Sci Total Environ. 2015 Oct 1:529:264-74. doi: 10.1016/j.scitotenv.2015.04.112. Epub 2015 May 27.

Abstract

The municipal wastewater treatment facility (WWTF) infrastructure of the United States is being upgraded to expand capacity and improve treatment, which provides opportunities to assess the impact of full-scale operational changes on water quality. Many WWTFs disinfect their effluent prior to discharge using chlorine gas, which reacts with natural and synthetic organic matter to form halogenated disinfection byproducts (HDBPs). Because HDBPs are ubiquitous in chlorine-disinfected drinking water and have adverse human health implications, their concentrations are regulated in potable water supplies. Less is known about the formation and occurrence of HDBPs in disinfected WWTF effluents that are discharged to surface waters and become part of the de facto wastewater reuse cycle. This study investigated HDBPs in the urban water cycle from the stream source of the chlorinated municipal tap water that comprises the WWTF inflow, to the final WWTF effluent disinfection process before discharge back to the stream.
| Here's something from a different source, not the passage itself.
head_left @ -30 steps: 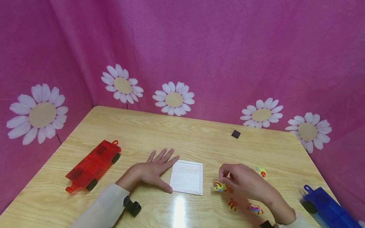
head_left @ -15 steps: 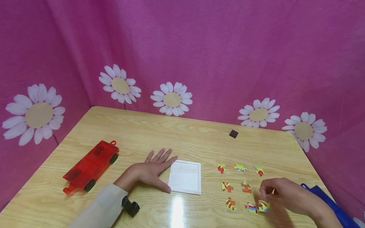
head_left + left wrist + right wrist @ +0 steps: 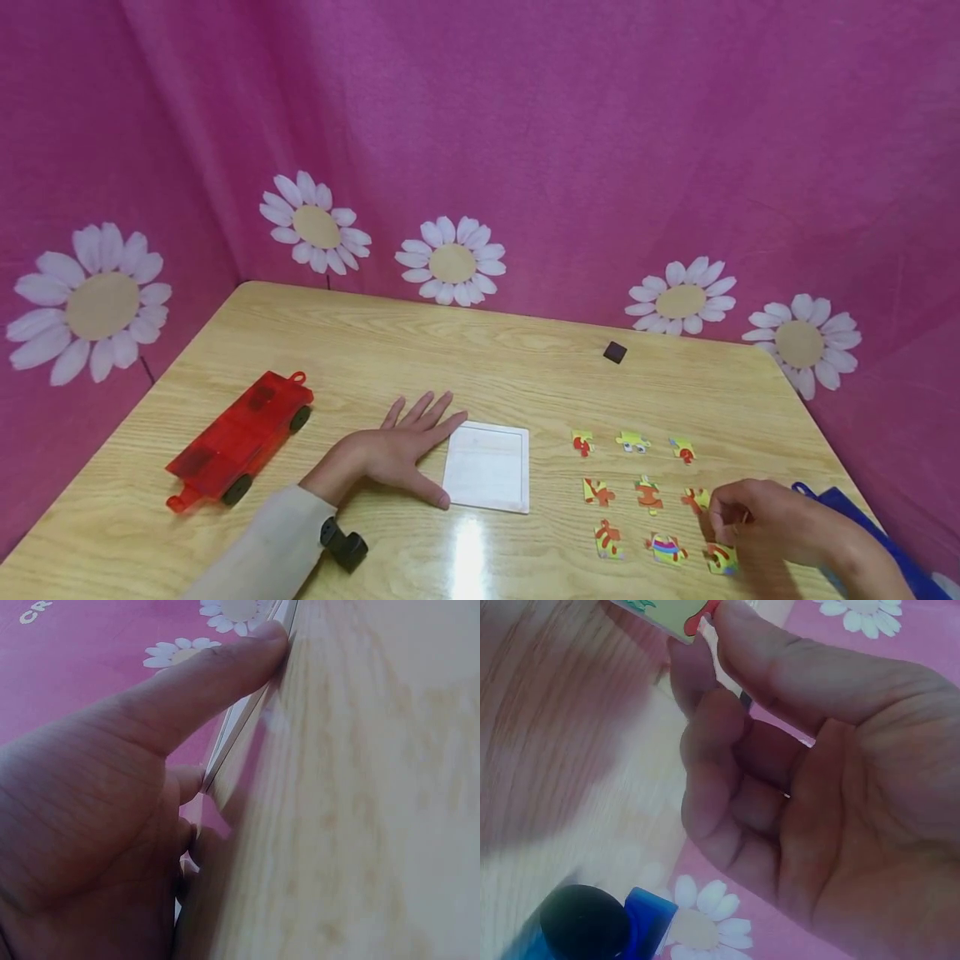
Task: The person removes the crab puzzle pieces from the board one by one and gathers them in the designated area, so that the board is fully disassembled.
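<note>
Fingers spread, my left hand [image 3: 401, 458] lies beside a white square board with a raised rim [image 3: 486, 502]. Its index finger and thumb touch the board's left edge; the left wrist view shows the thumb [image 3: 217, 679] along that edge. At the right, my right hand [image 3: 772, 517] pinches the corner of a yellow jigsaw piece with red [image 3: 722, 560] between thumb and index finger. That piece [image 3: 664, 616] shows only partly in the right wrist view. More jigsaw pieces lie in rows to the left, among them a rainbow-striped piece [image 3: 665, 548] and an orange one [image 3: 648, 495].
A red toy car base [image 3: 240, 433] stands at the left of the wooden table [image 3: 360, 333]. A blue one [image 3: 862, 521] is partly hidden behind the right forearm. One small dark square [image 3: 615, 352] lies toward the back. Pink flowered cloth [image 3: 525, 150] surrounds the table.
My right hand has moved from the middle of the jigsaw pieces to their right side. The lower-right piece has shifted right, away from the rainbow-striped one. My left hand stays put.
</note>
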`<state>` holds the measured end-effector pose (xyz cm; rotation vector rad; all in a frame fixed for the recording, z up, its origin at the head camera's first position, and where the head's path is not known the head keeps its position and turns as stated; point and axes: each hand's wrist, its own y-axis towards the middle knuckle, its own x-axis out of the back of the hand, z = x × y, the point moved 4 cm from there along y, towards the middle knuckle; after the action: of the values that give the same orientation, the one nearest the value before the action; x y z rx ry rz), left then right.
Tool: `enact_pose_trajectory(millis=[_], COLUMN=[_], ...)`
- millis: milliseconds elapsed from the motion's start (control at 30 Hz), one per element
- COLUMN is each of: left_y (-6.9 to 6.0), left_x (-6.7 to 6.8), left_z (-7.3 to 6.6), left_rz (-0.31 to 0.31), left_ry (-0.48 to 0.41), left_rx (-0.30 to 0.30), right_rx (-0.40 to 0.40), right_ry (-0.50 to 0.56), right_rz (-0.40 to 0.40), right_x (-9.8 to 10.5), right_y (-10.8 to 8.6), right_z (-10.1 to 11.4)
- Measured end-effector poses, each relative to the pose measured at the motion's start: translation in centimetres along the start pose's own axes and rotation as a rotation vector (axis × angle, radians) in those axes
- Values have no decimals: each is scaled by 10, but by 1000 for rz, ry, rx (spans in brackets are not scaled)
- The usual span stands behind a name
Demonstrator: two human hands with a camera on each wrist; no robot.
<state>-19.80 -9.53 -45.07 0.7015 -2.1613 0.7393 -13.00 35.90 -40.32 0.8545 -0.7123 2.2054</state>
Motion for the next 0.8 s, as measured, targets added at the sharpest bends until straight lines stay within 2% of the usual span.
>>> enact_pose_trajectory(millis=[167, 233, 367, 500, 700, 800], left_y=[0, -1, -4, -8, -9, -9], left_x=[0, 0, -2, -3, 0, 3], left_z=[1, 1, 3, 5, 7, 7], left_rz=[-4, -5, -6, -13, -45, -95], left_ry=[1, -2, -12, -20, -91, -100], left_rx=[6, 8, 6, 1, 4, -17], right_rx=[-129, -156, -159, -161, -144, -89], right_ry=[-71, -104, -111, -102, -224, -284], right_rz=[-42, -73, -128, -174, -299, -371], right_x=[3, 3, 3, 4, 7, 5], right_y=[1, 1, 6, 23, 59, 75], right_z=[-5, -4, 10, 39, 78, 91])
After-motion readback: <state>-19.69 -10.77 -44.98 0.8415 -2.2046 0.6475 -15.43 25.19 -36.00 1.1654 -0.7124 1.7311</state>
The impact of conversion from chlorine-gas to low-pressure ultraviolet light (UV) disinfection at a full-scale (68,000 m(3) d(-1) design flow) WWTF on HDBP concentrations in the final effluent was assessed, as was transport and attenuation in the receiving stream. Nutrients and trace elements (boron, copper, and uranium) were used to characterize the different urban source waters, and indicated that the pre-upgrade and post-upgrade water chemistry was similar and insensitive to the disinfection process. Chlorinated tap water during the pre-upgrade and post-upgrade samplings contained 11 (mean total concentration=2.7 μg L(-1); n=5) and 10 HDBPs (mean total concentration=4.5 μg L(-1)), respectively. Under chlorine-gas disinfection conditions 13 HDBPs (mean total concentration=1.4 μg L(-1)) were detected in the WWTF effluent, whereas under UV disinfection conditions, only one HDBP was detected. The chlorinated WWTF effluent had greater relative proportions of nitrogenous, brominated, and iodinated HDBPs than the chlorinated tap water. Conversion of the WWTF to UV disinfection reduced the loading of HDBPs to the receiving stream by >90%.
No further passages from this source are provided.